Meaning

We Are All Living in Faith

“If a man lives, then he must believe in something.”

Tolstoy, 1879-82, Pg.54

 

We have for quite some time now, lived in an age preoccupied with reason.

We expect and desire everything to abide by the rules we have developed, and this systematic approach has allowed us to progress in many valuable ways. The truth matters, otherwise we would be in a constant whirlpool of uncertainties, falsehoods and have to indulge in even more fallacious arguments. There must be some definite criteria of objective truth and we should be in constant search of it. However, there are dangers in forcing the margins we use to define the truth in objective terms, onto matters of the soul.

The biggest question facing every single one of us is the greatest oddity.

If we apply objective reasoning to it, it looks something like this: we live and we die, regardless of what we do in-between the outcome is the same. By all accounts life is suffering and at the end of it all we fade into the abyss along with everything we did that we thought mattered. With this reasoning, the paradoxical question remains; why are we here, and why do we continue to live?

This is the question that so many people struggle with, both consciously and unconsciously and if we completely submit to objective reason only, it is difficult to see any hope in living.

If you speak to someone who is suicidal, more often than not you will find they relay the same message in many different ways; there is no sense, no purpose, no hope, no meaning, too much despair and the result is the same regardless. What is the point. And they would be right, if we are to only acknowledge objective truth. Which is why it is lacking, when speaking about matters of the soul, to demand that only that which we can explain within our structures of objective reasoning, can be a valid source of truth.

Why haven’t we all participated in a mass suicide as soon as we figured out this stark reality. Why is it that when faced with the harrowing truth that we will all suffer, we will all die and our efforts forgotten; so many of us choose to continue living anyway.

“And it occurred to me that there might be something I did not yet know. After all, that is exactly how ignorance behaves. Ignorance always says what I am saying.”
Tolstoy, 1879-82, Pg.48

People have faith in the essence of life; that which exists outside of the objective truth.

We engage as if what we do matters and is consequential; we strive to live well, to raise good children, to contribute to our society and we chastise those who don’t. There is pragmatic value in the fact that possessing faith allows us to act like our lives do matter despite all reason. Despite it seeming like we are just temporary cogs in an elaborate clock, there is belief in our place here.

It seems the concept of faith has been hijacked, and is openly sneered upon.

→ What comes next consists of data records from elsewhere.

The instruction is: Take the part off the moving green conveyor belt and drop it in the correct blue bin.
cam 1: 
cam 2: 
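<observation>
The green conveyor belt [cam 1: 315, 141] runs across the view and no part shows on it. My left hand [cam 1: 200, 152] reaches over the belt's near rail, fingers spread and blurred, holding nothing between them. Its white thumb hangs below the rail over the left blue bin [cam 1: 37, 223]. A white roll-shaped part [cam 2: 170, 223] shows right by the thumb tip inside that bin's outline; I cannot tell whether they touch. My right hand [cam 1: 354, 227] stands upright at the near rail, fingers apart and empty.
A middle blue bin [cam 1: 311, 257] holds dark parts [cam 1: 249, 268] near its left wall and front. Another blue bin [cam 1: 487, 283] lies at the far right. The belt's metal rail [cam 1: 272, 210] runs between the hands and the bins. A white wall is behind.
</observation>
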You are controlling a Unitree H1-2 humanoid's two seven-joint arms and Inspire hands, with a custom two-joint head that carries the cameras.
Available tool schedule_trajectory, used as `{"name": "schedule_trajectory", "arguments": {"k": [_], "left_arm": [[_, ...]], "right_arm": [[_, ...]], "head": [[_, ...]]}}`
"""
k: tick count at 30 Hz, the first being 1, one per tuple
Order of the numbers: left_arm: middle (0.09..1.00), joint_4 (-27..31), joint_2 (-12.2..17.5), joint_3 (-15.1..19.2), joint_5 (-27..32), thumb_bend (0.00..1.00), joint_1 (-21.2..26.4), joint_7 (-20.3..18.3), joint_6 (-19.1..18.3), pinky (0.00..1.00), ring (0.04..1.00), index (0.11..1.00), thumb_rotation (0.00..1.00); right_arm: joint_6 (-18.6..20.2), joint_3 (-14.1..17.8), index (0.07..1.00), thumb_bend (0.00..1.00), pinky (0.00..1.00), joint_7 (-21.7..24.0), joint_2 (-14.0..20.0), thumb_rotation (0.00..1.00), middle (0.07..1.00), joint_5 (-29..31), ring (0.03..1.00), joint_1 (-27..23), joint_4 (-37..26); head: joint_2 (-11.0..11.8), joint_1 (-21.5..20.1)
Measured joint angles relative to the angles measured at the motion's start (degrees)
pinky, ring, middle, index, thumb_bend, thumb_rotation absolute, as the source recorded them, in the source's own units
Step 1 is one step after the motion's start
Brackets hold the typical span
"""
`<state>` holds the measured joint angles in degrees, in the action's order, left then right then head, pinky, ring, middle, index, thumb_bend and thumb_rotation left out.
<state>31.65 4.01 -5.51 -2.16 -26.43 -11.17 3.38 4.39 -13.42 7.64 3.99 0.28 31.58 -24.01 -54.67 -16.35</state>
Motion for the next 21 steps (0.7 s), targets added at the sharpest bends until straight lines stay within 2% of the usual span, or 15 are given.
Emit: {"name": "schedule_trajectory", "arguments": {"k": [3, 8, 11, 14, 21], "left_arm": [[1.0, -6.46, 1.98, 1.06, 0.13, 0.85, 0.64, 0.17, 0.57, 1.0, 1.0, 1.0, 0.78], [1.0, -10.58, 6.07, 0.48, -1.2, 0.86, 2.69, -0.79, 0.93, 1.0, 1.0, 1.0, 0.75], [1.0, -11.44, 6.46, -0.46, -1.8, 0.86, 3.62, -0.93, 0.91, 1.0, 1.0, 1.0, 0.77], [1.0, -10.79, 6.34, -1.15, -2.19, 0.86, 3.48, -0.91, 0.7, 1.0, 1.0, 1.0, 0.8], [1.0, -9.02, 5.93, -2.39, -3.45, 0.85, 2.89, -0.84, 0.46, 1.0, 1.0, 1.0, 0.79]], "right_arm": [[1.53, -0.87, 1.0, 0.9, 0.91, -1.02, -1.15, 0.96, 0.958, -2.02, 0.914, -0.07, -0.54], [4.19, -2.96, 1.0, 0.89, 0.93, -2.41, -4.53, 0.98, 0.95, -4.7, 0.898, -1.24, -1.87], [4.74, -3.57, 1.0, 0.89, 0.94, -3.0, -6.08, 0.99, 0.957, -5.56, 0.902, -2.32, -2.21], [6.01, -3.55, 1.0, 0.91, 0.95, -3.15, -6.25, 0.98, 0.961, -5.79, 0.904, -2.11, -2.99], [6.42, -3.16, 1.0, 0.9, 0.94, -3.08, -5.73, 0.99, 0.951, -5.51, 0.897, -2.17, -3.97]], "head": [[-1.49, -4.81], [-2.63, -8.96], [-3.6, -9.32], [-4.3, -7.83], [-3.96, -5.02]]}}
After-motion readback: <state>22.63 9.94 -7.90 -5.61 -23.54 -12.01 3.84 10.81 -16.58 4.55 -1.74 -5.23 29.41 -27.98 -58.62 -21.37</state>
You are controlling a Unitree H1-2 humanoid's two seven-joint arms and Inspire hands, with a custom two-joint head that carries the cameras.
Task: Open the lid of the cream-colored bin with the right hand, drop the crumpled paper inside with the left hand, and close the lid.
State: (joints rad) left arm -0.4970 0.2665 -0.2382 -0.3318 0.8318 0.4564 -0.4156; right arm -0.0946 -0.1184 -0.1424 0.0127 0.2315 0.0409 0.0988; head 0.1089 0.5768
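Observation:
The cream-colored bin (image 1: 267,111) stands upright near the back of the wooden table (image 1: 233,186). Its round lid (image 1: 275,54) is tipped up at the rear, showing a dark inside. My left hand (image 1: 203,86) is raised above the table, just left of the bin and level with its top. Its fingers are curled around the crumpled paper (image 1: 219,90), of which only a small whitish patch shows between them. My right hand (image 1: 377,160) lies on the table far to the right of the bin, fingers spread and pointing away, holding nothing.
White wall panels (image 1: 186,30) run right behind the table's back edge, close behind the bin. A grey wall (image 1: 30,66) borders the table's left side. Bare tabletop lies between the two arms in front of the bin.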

It is dismissed as nonsense and those who indulge in it as naive and not existing in the ‘real’ world. But by simply choosing to be alive means we have faith. Faith is seeing the darkest corners and choosing to continue on anyway. Faith is not exclusive to people who have firm belief in God; for people who cannot reconcile God with their sense of reason, they still have faith in the validity of their life and how they should live it. Faith upon definition may not be objectively satisfying, but in its implementation, it’s validity is sound.

There is great fear in seeing the truth of our existence and trying to face it with faith.

But considering we have been doing it as people since the beginning of time, perhaps we need to recognise it as a genuine truth. A genuine truth that facilitates our ability to exist despite both the odds and the compelling, objective reasons not to. It is, perhaps, of great importance to acknowledge that which cannot be reasoned in objective terms, but pragmatically shines true. This intrinsic ability of people to hold faith should not be beaten out by the insistence of implementing these margins. They cannot answer our paradox; we exist in spite of them.

“I began to realise that the most profound wisdom of man is preserved in the answers given by faith, and that I did not have the right to negate them on the grounds of reason and, above all, that it is these answers alone that can reply to the question of life.”
Tolstoy, 1879-82, Pg. 56

Tolstoy, Leo. (1879-82), A Confession, A Confession and Other Religious Writings, Translated by Jane Kentish, Penguin Classics.

Jean-François Millet, 1857-59, The Angelus.
Jean-François Millet, 1857-59, The Angelus. Located at Musée d’Orsay, Paris.